There are a lot of options available to you to hold the money you're saving. There are savings accounts, checking accounts and investment options. One choice that may not come to mind immediately, though, is to put your money into a certificate of deposit (CD). A CD is an account with a bank or financial institution, and when you use one to store your money, you agree to leave it untouched for a specified period of time in exchange for earning interest. 

Generally, a certificate of deposit offers you a higher interest rate than other savings products because you agree to keep the money in the bank for a certain term – normally between three to six months and five years. You can open a CD with most banks, but for the best rates, it may benefit you to consider an online-only financial institution. These banks have less overhead and, in turn, can offer much better rates to consumers. 

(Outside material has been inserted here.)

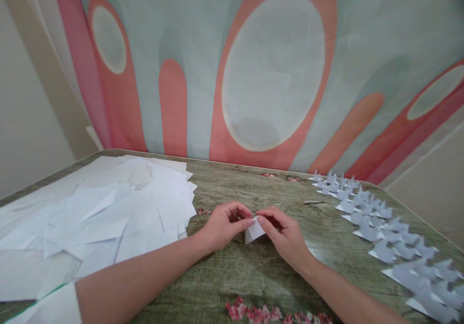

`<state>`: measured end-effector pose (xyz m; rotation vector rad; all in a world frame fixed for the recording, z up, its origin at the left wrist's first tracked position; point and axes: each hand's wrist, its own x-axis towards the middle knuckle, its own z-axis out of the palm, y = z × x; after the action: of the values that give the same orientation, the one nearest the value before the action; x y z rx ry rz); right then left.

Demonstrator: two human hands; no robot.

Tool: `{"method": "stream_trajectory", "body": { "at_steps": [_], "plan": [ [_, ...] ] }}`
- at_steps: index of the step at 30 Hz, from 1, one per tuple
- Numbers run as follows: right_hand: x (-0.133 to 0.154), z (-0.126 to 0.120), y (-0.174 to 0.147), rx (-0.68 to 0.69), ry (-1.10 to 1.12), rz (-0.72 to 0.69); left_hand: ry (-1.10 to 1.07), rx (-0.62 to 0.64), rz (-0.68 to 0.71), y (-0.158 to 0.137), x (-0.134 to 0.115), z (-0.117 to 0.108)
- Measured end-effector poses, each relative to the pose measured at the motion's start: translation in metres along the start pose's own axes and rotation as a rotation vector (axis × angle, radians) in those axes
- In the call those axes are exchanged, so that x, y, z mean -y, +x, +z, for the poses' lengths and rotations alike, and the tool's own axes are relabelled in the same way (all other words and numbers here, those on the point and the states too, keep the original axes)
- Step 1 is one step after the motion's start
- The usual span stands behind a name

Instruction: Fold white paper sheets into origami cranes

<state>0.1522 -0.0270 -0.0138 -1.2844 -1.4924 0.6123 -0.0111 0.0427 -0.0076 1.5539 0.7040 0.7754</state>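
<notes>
Between my hands, just above the middle of the table, is a small piece of folded white paper (pixel 254 231) with a pointed lower corner. My left hand (pixel 226 222) pinches its upper left edge between thumb and fingers. On the other side, my right hand (pixel 284 232) grips the upper right edge the same way, thumb in front. The fingertips of both hands nearly meet at the top of the paper. The fingers behind it are partly hidden.
A wide heap of loose white paper sheets (pixel 108 208) covers the table's left side. Along the right edge stand rows of small folded paper figures (pixel 366 213). The wood-patterned table (pixel 217 285) has printed pink flowers (pixel 257 312). Behind it rises a painted wall (pixel 195 24).
</notes>
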Motion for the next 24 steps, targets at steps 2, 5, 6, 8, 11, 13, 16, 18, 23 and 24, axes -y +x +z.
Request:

Get started with CD investing right now.

How much does a $10,000 CD make in five years?

First, let's take a look at how much you could earn if you got the national average CD rate. Right now, the average interest rate for a 5-year CD is 1.46%. If you put $10,000 into a CD with that rate right now, after five years you'd have earned $751.63, for a total of $10,751.63. 

As noted above, though, you can likely get a much better interest rate if you shop around and find a CD from an online bank. Right now, some online banks are offering rates up to 4.65% on 5-year CDs. If you put $10,000 into a CD with that rate right now, you'd end up earning $2,551.52 in interest by the end of the term, leaving you with a total of $12,551.52.

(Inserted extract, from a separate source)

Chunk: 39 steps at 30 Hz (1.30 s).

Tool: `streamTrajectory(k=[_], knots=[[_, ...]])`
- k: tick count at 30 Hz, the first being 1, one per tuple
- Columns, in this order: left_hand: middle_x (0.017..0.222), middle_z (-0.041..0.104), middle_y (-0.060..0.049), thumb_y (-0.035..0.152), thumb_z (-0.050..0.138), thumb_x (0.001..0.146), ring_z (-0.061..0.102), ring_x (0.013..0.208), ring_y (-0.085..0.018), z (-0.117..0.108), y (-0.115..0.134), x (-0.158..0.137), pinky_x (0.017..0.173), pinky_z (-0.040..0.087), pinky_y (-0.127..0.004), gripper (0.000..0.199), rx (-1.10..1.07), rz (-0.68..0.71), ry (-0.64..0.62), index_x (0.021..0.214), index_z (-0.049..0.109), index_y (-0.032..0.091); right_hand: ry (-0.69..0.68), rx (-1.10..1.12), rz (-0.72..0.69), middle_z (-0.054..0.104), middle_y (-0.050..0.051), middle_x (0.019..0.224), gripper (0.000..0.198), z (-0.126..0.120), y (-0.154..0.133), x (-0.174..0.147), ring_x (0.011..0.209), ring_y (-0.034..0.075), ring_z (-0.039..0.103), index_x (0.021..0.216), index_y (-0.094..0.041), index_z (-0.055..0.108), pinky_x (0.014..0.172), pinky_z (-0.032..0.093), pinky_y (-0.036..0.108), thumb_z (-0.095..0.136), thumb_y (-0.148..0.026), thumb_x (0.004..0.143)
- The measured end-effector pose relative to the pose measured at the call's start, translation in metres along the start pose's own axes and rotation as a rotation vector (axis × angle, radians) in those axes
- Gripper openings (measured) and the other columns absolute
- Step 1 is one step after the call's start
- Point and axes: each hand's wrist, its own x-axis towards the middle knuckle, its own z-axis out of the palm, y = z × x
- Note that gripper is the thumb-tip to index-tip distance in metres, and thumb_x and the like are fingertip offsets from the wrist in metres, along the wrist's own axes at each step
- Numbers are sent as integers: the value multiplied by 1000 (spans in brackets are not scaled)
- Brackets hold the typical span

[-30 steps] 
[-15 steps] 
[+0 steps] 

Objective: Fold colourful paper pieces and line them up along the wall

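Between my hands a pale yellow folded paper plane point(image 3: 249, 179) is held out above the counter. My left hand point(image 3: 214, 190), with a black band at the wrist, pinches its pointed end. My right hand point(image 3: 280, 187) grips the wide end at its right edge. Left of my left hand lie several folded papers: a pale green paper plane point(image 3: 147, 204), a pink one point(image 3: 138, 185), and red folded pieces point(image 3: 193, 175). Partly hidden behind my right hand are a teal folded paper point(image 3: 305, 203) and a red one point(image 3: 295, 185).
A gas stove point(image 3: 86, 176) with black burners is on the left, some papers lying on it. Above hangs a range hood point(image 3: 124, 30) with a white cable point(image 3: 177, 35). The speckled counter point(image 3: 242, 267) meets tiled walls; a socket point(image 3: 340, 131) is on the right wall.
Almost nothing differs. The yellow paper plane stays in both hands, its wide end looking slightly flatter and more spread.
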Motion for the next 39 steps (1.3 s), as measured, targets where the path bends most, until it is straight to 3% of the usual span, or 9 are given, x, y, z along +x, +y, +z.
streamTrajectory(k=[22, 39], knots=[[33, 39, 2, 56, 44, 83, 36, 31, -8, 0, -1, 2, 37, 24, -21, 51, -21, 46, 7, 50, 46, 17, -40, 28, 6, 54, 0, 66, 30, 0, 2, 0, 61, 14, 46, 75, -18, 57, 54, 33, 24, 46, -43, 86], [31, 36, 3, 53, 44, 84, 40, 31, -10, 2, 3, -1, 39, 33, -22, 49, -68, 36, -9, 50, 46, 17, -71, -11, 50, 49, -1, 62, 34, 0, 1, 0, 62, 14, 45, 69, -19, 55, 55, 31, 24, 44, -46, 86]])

One thing worth noting is that while normally longer-term CDs have higher interest rates, right now, many shorter-term CDs actually offer higher interest rates than 5-year CDs. In turn, it can be tempting to put your money in a short-term CD and then reinvest it in a new CD after it matures. 

The problem with this plan is that CD rates constantly change. Right now, CD rates are very high, driven in large part by high federal rates set at the Federal Reserve. At some point, though, the Fed will drop rates and CD interest will go down. If you deposit money in a 5-year CD right now, however, you'll lock in that high rate for the full term.

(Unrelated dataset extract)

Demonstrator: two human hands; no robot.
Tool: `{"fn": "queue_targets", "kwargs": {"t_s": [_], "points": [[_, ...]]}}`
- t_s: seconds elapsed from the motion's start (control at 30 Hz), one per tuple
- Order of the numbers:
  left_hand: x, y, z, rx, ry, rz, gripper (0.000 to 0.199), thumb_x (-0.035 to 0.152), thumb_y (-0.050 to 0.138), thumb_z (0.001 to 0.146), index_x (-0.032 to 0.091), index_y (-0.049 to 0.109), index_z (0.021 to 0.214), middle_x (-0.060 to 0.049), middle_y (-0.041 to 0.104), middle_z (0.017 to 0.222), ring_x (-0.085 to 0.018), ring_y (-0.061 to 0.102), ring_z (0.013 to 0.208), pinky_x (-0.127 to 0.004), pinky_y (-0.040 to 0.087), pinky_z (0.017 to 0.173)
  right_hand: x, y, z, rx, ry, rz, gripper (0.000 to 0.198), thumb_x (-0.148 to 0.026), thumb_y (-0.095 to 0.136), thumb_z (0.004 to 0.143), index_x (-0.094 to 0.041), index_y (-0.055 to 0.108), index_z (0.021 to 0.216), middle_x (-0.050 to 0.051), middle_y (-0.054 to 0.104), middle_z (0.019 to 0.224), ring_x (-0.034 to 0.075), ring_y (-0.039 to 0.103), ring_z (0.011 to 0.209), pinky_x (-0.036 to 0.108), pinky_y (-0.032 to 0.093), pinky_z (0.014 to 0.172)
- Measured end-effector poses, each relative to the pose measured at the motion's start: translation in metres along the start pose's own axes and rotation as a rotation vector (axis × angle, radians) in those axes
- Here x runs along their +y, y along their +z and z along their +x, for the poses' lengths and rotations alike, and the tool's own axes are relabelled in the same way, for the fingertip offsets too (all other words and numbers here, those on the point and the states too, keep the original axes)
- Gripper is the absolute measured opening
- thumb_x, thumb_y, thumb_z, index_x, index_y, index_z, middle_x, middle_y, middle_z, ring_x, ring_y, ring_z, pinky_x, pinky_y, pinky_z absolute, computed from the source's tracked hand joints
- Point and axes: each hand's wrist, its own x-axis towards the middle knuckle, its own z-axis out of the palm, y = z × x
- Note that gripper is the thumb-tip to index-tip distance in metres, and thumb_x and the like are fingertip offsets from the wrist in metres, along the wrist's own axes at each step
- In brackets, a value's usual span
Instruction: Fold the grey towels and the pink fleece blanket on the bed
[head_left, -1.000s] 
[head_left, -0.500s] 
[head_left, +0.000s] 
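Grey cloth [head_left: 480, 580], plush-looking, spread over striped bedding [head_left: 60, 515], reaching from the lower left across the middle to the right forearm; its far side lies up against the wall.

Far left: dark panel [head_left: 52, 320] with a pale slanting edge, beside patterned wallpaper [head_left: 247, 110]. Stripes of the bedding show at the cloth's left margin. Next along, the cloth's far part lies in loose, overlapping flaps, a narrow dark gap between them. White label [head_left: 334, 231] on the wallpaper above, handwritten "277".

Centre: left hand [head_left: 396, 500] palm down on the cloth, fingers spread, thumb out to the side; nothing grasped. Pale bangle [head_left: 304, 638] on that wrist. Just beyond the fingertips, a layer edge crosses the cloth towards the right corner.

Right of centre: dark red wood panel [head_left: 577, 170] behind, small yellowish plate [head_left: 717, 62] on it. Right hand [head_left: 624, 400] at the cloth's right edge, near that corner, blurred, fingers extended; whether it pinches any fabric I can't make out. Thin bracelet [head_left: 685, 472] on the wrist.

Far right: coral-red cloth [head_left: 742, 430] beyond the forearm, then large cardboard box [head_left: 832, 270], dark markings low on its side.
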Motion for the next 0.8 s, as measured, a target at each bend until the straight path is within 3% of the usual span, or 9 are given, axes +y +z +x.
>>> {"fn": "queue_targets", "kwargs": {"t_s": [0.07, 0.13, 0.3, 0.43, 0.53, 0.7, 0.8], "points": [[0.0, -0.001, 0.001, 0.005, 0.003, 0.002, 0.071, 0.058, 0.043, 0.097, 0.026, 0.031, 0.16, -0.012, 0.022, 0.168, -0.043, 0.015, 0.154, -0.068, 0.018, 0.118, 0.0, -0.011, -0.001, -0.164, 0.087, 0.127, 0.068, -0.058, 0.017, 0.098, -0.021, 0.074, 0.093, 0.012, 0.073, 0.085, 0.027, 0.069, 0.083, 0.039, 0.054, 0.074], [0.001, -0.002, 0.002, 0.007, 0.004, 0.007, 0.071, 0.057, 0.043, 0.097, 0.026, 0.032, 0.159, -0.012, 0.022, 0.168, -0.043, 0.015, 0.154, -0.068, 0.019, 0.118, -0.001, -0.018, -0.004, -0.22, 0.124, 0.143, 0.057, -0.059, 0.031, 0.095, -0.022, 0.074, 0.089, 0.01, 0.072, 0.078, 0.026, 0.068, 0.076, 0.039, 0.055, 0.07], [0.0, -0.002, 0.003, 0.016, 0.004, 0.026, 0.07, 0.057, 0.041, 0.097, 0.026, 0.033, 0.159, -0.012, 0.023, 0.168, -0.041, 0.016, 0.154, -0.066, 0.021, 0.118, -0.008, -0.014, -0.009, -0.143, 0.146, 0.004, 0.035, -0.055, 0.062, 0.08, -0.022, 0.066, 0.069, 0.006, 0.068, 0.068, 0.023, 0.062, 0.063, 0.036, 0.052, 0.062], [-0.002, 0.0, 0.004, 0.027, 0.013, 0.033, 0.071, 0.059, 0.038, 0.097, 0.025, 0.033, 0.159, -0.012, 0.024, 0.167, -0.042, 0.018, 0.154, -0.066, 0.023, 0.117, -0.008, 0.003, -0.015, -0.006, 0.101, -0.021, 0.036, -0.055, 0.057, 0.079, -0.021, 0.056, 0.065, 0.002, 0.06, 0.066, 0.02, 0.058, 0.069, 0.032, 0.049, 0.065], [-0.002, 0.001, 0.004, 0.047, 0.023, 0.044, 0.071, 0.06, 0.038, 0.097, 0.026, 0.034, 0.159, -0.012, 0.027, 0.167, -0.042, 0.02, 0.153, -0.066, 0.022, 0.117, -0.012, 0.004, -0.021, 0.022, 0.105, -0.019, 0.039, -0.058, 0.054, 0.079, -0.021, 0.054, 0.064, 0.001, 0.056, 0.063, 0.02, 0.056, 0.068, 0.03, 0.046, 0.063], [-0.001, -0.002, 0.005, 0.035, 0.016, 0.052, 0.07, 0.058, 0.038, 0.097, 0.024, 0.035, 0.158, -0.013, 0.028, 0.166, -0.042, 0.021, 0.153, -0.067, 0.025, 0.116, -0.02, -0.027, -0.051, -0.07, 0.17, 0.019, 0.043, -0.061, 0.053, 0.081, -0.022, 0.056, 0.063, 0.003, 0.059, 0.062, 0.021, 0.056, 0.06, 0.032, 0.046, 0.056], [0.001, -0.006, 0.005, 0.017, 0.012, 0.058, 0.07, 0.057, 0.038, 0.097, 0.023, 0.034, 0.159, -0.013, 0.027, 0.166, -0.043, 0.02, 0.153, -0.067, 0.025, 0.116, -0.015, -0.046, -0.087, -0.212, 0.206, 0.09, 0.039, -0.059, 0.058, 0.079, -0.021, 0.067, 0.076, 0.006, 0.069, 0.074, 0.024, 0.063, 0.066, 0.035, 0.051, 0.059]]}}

Shop for certificates of deposit online today.

How CDs fit into your portfolio

Certificates of deposit are useful for a variety of reasons. For starters, it's not typically wise to invest all your money in the stock market. Some of it should be in safer vehicles like savings products. Most people look to a regular savings account for this purpose, but those generally don't offer very competitive interest rates. CDs offer better rates — especially right now.

CDs also require you to keep the money in the bank for a set amount of time — which can be both good and bad. It's good because you can't make rash decisions and use your savings on an unnecessary purchase. The downside, though, is that if you have an emergency, you won't have access to that money unless you are willing to pay the early withdrawal penalty that most banks charge.

Overall, CDs can be a very useful part of a savings plan – but probably should not be the only way you save money.

The bottom line

If you put $10,000 in a 5-year CD right now, you could be looking at earnings of more than $2,000 when the CD matures. Ultimately, CDs can be part of a successful financial strategy, as long as you make the right choices and shop for the best available rate.